■ Your goal ■
Tell how many lines in the data below contain "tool", using one number as the whole reply.

■ Dataset ■
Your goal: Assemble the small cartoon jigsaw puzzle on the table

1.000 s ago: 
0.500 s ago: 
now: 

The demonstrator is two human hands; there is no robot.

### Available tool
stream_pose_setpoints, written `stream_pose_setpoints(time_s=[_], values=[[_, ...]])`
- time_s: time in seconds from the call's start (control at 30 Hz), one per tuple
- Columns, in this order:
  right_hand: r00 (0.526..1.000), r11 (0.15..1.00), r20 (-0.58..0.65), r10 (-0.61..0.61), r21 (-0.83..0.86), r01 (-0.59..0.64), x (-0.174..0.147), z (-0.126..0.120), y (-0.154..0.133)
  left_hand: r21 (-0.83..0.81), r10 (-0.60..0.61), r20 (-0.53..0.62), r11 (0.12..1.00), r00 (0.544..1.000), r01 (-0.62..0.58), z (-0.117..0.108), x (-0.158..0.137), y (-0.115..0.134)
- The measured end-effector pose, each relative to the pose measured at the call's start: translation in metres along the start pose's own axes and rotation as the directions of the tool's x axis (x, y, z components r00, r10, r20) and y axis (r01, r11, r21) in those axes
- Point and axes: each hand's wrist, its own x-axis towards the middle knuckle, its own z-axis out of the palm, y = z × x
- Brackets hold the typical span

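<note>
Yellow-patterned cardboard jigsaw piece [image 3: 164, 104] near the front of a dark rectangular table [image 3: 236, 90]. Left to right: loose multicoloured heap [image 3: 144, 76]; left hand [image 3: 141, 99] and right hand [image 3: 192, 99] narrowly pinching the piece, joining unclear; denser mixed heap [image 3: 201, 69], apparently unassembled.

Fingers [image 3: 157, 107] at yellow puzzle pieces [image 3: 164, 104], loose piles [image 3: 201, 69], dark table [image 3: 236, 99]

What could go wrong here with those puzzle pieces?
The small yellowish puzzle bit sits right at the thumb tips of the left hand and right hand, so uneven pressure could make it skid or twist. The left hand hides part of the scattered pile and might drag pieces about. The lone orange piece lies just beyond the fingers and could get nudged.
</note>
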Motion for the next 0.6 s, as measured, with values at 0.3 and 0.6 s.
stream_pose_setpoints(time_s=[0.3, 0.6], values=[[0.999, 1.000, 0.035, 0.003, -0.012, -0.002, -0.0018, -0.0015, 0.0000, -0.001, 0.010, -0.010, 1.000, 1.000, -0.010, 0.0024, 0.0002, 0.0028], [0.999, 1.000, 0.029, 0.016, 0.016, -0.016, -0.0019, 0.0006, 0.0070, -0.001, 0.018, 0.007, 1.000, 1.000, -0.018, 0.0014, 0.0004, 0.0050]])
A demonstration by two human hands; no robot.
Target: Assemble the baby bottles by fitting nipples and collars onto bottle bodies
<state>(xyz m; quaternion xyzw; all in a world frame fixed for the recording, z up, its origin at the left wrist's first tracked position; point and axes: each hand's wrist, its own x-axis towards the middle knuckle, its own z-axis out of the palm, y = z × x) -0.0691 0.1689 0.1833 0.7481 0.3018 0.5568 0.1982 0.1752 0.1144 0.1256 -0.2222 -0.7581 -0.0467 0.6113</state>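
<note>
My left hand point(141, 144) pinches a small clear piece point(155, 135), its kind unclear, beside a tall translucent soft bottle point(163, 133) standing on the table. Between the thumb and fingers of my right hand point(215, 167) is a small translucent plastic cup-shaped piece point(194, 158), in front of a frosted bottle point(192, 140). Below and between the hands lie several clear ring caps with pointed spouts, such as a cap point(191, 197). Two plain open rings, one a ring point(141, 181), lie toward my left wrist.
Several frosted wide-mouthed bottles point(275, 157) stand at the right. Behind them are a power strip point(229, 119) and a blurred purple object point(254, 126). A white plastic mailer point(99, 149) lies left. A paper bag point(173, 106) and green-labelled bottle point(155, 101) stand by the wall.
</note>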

■ Solution ■
2